1) Compression does help keep the transmissions under the FACH threshold on most networks. This more than outweighs the CPU cost.

2) The bulk of the data to be compressed isn't XML, but text.

3) The chattiness of the protocol - ie, transmissions that are not needed at that point in time - will indeed change radio states, but not only did Google tackle this problem privately, but the XSF has also looked at it in detail.

4) Really, the CPU is a non-issue here. It's all about the radio power states. This is likely to be entirely different at the server end, however efficient XML parsers can and do exist to mitigate this, and make it more distributable.


Not sure I'd agree with over-engineered, but anyway.

End-to-end privacy with multi-device support has been specified in XMPP for years; the problem is that it's vastly complicated and therefore nobody ever implemented it.

In part this is because when XMPP was started, people wanted different things from multi-device - they wanted to be able to leave their desktop logged in, move to their laptop, and not have the conversation pop up there - there being no message-read state in XMPP. So instead, the idea was that you'd pull the archive from the server if you wanted it.

Later, Carbons were introduced, which basically says that if the message wouldn't normally come to "this" client, tell me about it anyway.

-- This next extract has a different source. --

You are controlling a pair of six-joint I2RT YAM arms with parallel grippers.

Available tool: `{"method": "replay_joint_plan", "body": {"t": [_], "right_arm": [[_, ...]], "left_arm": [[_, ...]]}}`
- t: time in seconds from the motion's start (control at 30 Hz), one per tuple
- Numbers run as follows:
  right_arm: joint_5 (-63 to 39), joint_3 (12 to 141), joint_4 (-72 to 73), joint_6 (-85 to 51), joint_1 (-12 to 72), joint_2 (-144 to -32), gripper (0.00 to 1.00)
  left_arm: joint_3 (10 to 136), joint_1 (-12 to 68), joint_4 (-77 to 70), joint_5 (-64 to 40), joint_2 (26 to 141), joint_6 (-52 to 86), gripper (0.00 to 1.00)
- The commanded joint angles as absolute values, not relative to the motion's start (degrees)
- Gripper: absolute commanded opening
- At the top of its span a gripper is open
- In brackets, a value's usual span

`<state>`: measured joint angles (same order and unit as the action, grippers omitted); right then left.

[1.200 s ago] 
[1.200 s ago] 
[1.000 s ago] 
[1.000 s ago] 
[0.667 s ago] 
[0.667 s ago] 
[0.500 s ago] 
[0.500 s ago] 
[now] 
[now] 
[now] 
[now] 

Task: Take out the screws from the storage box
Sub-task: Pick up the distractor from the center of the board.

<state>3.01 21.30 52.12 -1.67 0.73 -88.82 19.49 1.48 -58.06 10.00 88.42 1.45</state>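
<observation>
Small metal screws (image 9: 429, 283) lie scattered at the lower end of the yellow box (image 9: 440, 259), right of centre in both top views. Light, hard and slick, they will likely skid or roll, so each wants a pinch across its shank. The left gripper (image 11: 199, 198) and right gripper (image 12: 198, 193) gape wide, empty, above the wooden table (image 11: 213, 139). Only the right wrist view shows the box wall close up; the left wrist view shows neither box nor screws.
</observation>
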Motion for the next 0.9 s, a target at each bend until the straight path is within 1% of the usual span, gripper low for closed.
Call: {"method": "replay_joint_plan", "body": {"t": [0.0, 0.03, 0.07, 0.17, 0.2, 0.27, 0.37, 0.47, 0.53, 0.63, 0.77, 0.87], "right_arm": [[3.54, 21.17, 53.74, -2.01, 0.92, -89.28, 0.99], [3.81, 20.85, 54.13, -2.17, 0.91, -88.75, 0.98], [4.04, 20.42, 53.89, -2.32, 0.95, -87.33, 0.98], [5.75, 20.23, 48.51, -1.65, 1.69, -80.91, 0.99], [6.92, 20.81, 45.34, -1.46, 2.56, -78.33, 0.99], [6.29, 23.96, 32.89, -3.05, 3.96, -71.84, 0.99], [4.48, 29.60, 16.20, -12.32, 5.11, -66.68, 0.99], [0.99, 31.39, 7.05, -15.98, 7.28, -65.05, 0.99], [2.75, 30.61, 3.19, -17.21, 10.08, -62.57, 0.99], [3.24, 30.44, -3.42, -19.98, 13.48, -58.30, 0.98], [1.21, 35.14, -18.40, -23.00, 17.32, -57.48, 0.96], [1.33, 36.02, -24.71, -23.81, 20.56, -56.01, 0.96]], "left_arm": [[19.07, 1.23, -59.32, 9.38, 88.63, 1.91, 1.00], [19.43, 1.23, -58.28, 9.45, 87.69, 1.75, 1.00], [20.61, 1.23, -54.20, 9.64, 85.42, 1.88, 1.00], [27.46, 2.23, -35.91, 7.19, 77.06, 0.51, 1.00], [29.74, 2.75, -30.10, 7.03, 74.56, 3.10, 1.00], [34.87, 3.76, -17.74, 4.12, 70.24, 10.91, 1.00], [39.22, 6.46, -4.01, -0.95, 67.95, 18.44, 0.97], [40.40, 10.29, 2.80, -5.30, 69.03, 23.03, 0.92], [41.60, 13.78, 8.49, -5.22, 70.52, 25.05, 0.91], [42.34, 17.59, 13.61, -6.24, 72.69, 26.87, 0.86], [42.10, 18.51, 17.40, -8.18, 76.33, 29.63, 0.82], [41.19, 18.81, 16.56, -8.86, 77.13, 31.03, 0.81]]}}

As for end-to-end... Well, the original RFCs include a method based on X.509 and CMS (RFC 3923). Never implemented. There's been various different concepts since (OTR-esque and XMLSEC based). None has yet got traction, but you'd be welcome to draw a line in the sand and implement one of them.


they wanted to be able to leave their desktop logged in, move to their laptop, and not have the conversation pop up there

Did someone outside the XMPP-bubble really request that?

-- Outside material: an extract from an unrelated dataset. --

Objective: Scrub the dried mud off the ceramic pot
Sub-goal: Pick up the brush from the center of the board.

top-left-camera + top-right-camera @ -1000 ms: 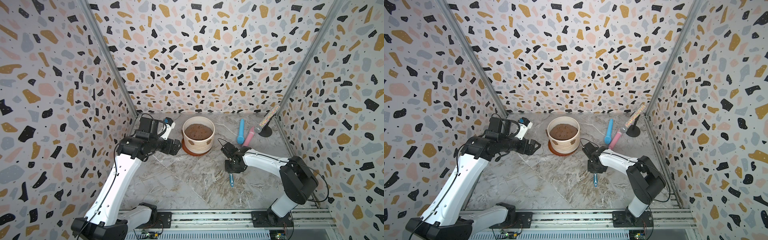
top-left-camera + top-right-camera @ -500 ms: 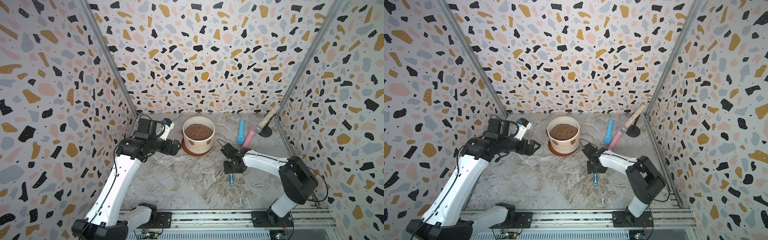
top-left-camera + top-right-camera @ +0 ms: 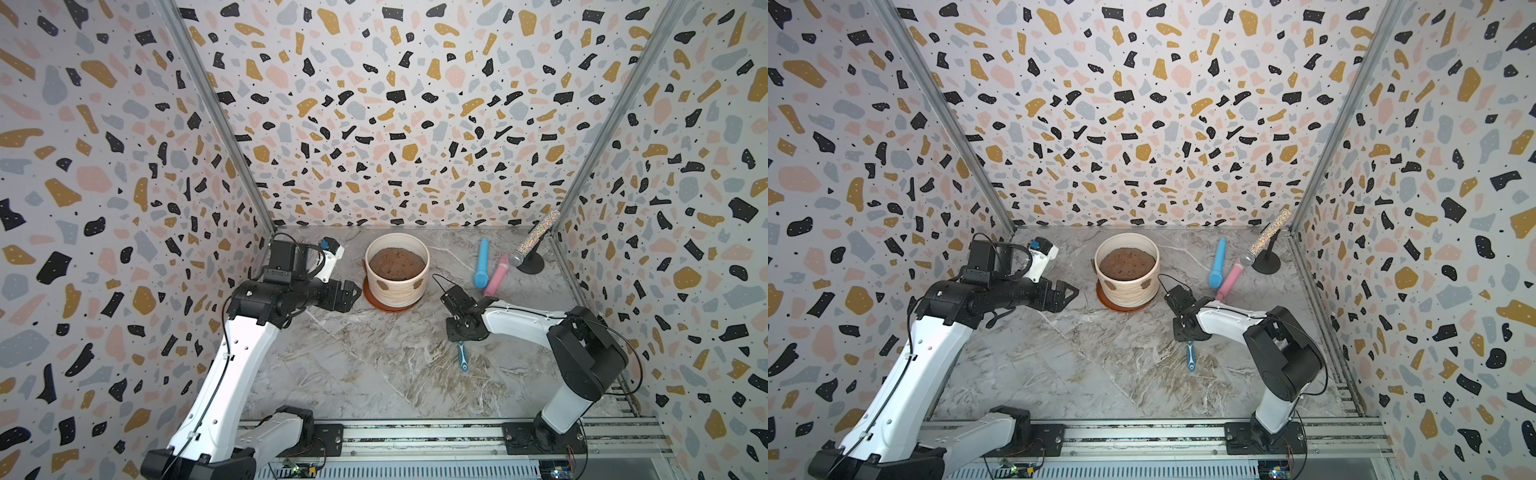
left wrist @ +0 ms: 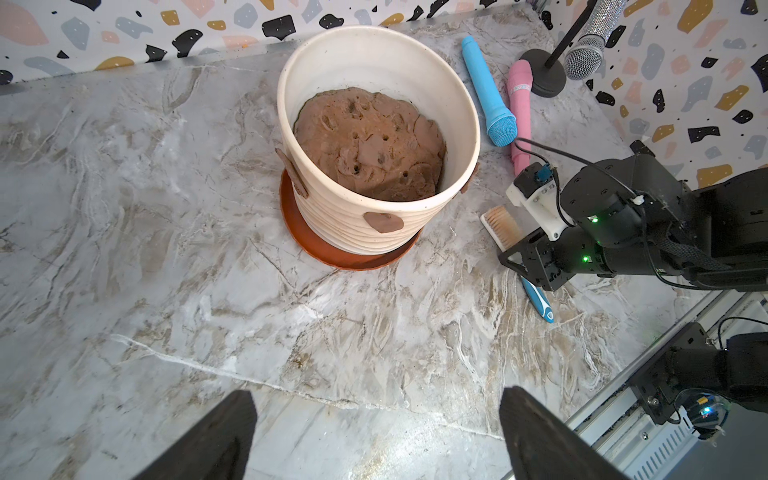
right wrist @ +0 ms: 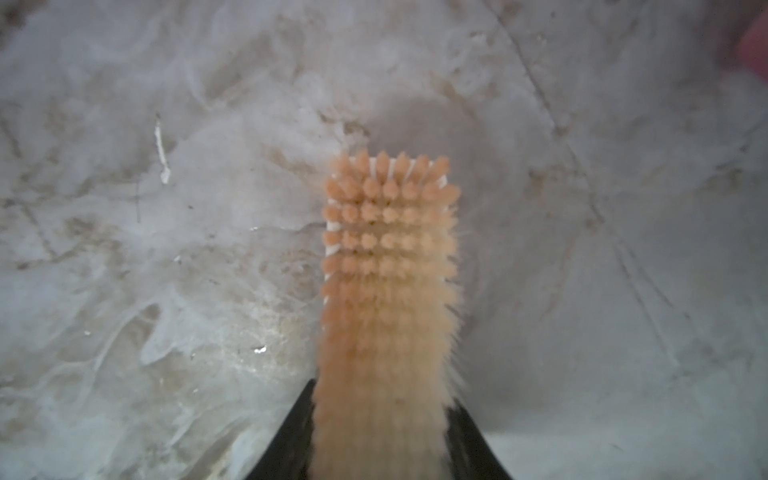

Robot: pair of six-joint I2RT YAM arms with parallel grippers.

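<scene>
1. Two arms in both top views. The left gripper [image 3: 352, 294] sits left of centre with its jaws spread wide and empty, just beside the pot and not touching it.
2. The ceramic pot [image 3: 397, 278] is upper centre of the frame, upright on a terracotta saucer [image 3: 388, 306], with soil inside. The dried mud [image 4: 383, 222] shows as flat brown patches on the ribbed wall below the rim. Three are visible in the left wrist view.
3. The right gripper [image 5: 380, 424] is right of centre, nose-down over the scrub brush [image 5: 388, 249], which lies on the table bristles up. The jaws hug both sides of the head, but I can't tell if they're actually clamped.
4. My read is that the step in hand is the brush pickup. Pinch the rigid back, not the bristles, and check it lifts level before swinging to the pot. The left arm should brace the rim, or the pot may slide.
5. The marble tabletop [image 3: 374, 374] is smooth and flat. Keep the swing clear of the toy microphones [image 3: 482, 264] at right. The terrazzo-print walls [image 3: 395, 104] close in three sides, so room is tight.
</scene>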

Why would you possibly want to not see the entire conversation when switching between multiple devices?

the problem is that it's vastly complicated and therefore nobody ever implemented it.

That's what I mean by over-engineered. As a matter of fact no single jabber client or server (that I know of) supports multi-device sync, not even without crypto. I.e. 13 years after its inception jabber (the "platform") still lacks fundamental functionality. Despite tens of thousands of lines of specification and lots of energy spent on absurdities like "transports".


Right - there was a lot of noise about federation being turned off, although it never was.

1) Subscription requests to/from other domains were blocked.

2) Only for a short period (about a month, tops).


Sure. Much of the Google Talk video stuff was all designed for XMPP; they actively took part in the standardization at times.

WhatsApp is XMPP, fundamentally, in any case.


Except there is no way to interface with it on the desktop level.


Yes there is. The maemo/meego community reverse engineered it and created a proof-of-concept java app, and a totally working meego app for the N9. Check their forum for protocol info, etc, but there's clearly enough to create a desktop app (you'll still need a phone to create the account though).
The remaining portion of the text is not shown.